Shorter descriptions cost fewer tokens and are easier for agents to parse. Every sentence should earn its place.

Completeness4/5

Given the tool's complexity, does the description cover enough for an agent to succeed on first attempt?

Given no output schema and no annotations, the description covers purpose, parameters with constraints, and return summary. It lacks some behavioral details like authentication needs, but is reasonably complete.

Complex tools with many parameters or behaviors need more documentation. Simple tools need less. This dimension scales expectations accordingly.

Parameters5/5

Does the description clarify parameter syntax, constraints, interactions, or defaults beyond what the schema provides?

Schema coverage is 0%, so description must compensate. It adds max char limits for 'title' and 'subtitle', allowed values for 'audience', and explains Markdown support and image handling for 'content_markdown'.

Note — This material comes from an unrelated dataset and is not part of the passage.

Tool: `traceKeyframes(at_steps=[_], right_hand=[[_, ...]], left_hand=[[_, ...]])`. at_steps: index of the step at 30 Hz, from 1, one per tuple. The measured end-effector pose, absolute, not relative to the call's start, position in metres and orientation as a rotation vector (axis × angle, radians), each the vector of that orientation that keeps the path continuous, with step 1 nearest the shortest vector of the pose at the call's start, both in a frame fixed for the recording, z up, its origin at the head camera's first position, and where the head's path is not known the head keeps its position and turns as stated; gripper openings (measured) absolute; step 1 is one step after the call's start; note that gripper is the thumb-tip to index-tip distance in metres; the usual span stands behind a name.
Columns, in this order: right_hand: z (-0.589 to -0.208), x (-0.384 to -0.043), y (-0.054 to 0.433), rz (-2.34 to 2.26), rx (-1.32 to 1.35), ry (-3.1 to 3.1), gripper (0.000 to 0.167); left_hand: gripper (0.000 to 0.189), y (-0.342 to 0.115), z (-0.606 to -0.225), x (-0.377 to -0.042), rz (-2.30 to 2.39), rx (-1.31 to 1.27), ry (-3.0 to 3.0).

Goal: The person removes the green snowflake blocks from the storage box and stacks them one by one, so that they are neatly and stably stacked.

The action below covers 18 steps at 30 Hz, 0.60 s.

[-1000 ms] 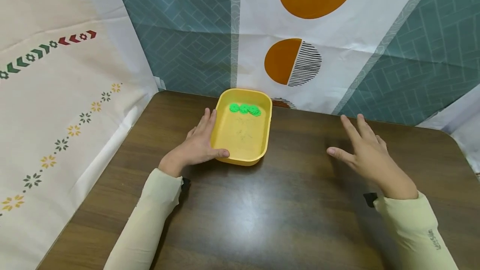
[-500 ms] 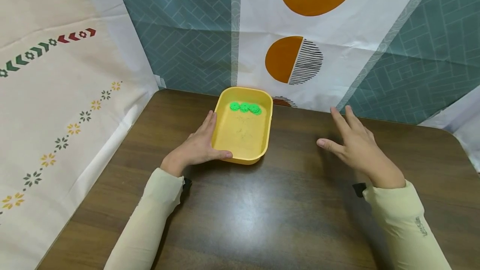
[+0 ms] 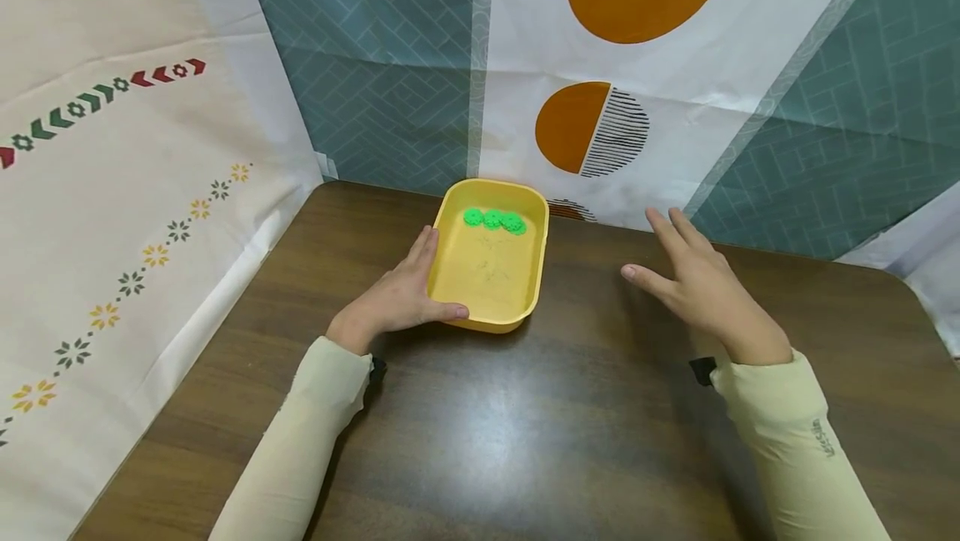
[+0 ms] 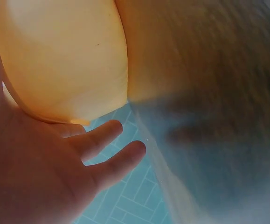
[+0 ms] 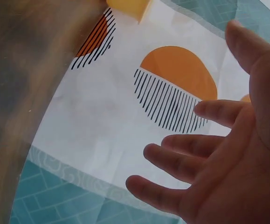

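A yellow plastic tub (image 3: 487, 281) stands on the dark wooden table, near its back edge. Several small bright green scalloped discs (image 3: 492, 219) lie in a row inside, toward the far end. My left hand (image 3: 397, 291) is at the tub's left near corner, thumb by the near rim and fingers along the left side. The left wrist view shows those fingers (image 4: 109, 163) extended beside the tub's outer wall (image 4: 69, 60). Apart from the tub, to its right, my right hand (image 3: 701, 289) is held over the table with fingers spread, holding nothing.
The brown table (image 3: 480, 441) reflects a bright patch in front of the tub. A patterned cloth with orange half circles (image 3: 573, 128) hangs behind the back edge, and a cream embroidered cloth (image 3: 150, 191) borders the left edge.
My right hand has moved left and slightly forward, closer to the tub. The left hand stays at the tub's corner, and the tub and green discs keep their places.
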State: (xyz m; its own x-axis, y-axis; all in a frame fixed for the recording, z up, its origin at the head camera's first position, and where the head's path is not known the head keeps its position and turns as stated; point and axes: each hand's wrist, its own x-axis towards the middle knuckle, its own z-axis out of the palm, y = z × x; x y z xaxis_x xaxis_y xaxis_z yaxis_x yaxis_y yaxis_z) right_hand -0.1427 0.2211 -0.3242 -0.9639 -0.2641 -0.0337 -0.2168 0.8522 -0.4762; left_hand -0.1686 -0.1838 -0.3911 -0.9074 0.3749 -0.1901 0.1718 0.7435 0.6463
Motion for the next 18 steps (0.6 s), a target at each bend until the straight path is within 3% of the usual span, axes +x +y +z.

Input schemas describe structure but not intent. Descriptions should explain non-obvious parameter relationships and valid value ranges.

Purpose5/5

Does the description clearly state what the tool does and how it differs from similar tools?

The description explicitly states 'Create a new Substack draft post from Markdown,' making the verb and resource clear. It differentiates from sibling tools like 'delete_draft' and 'publish_draft' by focusing on creation from Markdown.

Agents choose between tools based on descriptions. A clear purpose with a specific verb and resource helps agents select the right tool.

Usage Guidelines3/5

Does the description explain when to use this tool, when not to, or what alternatives exist?

The description explains what the tool does but does not explicitly say when to use it versus alternatives like 'update_draft' or 'schedule_draft.' It provides no exclusions or context for tool selection.

Agents often have multiple tools that could apply. Explicit usage guidance like "use X instead of Y when Z" prevents misuse.